Transportation and logistics provider ArcBest reported Friday that the robust revenue growth trends in place for several quarters now have continued through February.
The company’s asset-based division, which includes LTL, reported a 24% year-over-year jump in revenue during the recent month, following a previously disclosed 22.4% increase in January. The year-over-year comparisons were similar to those booked during the 2021 fourth quarter, which was a record earnings period for the carrier.
The LTL industry is benefiting from tight capacity dynamics as e-commerce networks expand and the industrial complex continues to see growth (Manufacturing Purchasing Managers’ Index logged its 21st straight month of expansion in February). Pricing continues to move higher, a combination of contractual rate increases (roughly up 10% across the industry), heightened general rate increases and higher fuel surcharge revenue (diesel prices have spiked 38% year-over-year on average in 2022).
ArcBest’s (NASDAQ: ARCB) topline increases in the first two months of the first quarter were driven primarily by higher yields. It reported a 19% year-over-year increase in revenue per hundredweight, or yield, in February (up 19.9% in January). Tonnage was 4% higher in the month (up 2.1% in January).
The company has been accepting fewer transactional shipments in efforts to make sure it has the incremental capacity needed to service its core customers. Shipments were down roughly 1% year-over-year in both months but heavier shipment weights led to the tonnage increases.
However, among its core LTL customers, tonnage and shipments increased by a high-single-digit percentage in January and by high-single to low-double-digit percentages in February. The monthly sequential changes to start 2022 were “some of the best in the last 10 years,” a filing stated.
The selective approach to providing capacity has allowed ArcBest to raise yields significantly as revenue per hundredweight was up nearly 30% on a two-year stacked comparison in February.
Asset-light provider Forward Air (NASDAQ: FWRD) has also been taking a more discerning approach to disseminating its resources.
The company announced Friday that revenue per shipment was up 52.5% year-over-year through the first two months of the quarter in its expedited segment, which includes LTL, TL and final mile. Tonnage was up 10.7% and yield increased 16.1%. The company has been purging lower-margined freight from its network in favor of heavier loads tied to the medical and industrial technology verticals. Shipment weights were up 28.7% in the period.

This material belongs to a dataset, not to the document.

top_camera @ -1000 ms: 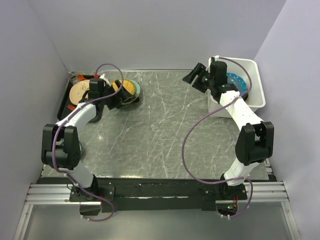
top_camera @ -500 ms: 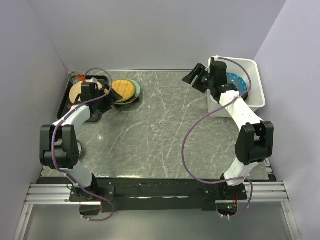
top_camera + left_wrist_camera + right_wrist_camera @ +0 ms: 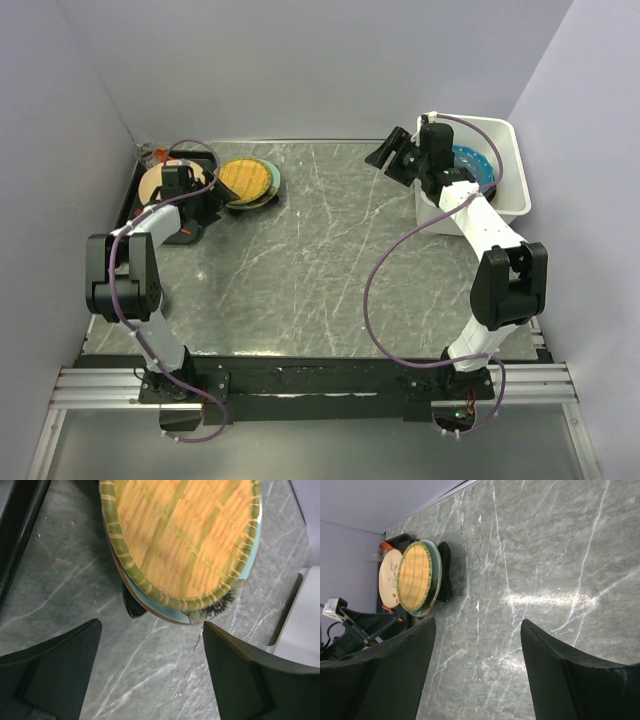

ArcBest said the February growth rates were not aided by network outages caused by multiple severe winter storms last year. “For the second year in a row, the effects of winter storms had an unusually high impact on our asset-based network relative to what is normally expected in the first quarter.”
By comparison, competitors Old Dominion Freight Line (NASDAQ: ODFL) and Saia (NASDAQ: SAIA) reported large year-over-year spikes in volumes during February, in part due to the weak February 2021 comp.
Revenue in ArcBest’s asset-light segment, which excludes results from maintenance and repair unit FleetNet, increased 142% year-over-year in February following a 135.5% jump in January. The results include the November acquisition of TL broker MoLo. The division is seeing higher purchased transportation expenses as well. As a percentage of revenue, purchased transportation costs were 86.1% in January and 85% in February.
ArcBest raised its long-term financial targets in conjunction with its fourth-quarter report.
The new guidance calls for consolidated revenue to potentially double by 2025 to a range of $7 billion to $8 billion. Operating margins in its asset-based segment are expected to increase to a range of 10% to 15% (higher than the prior guide of high single digits) and asset-light operating margins are expected to be in the 4% to 6% range.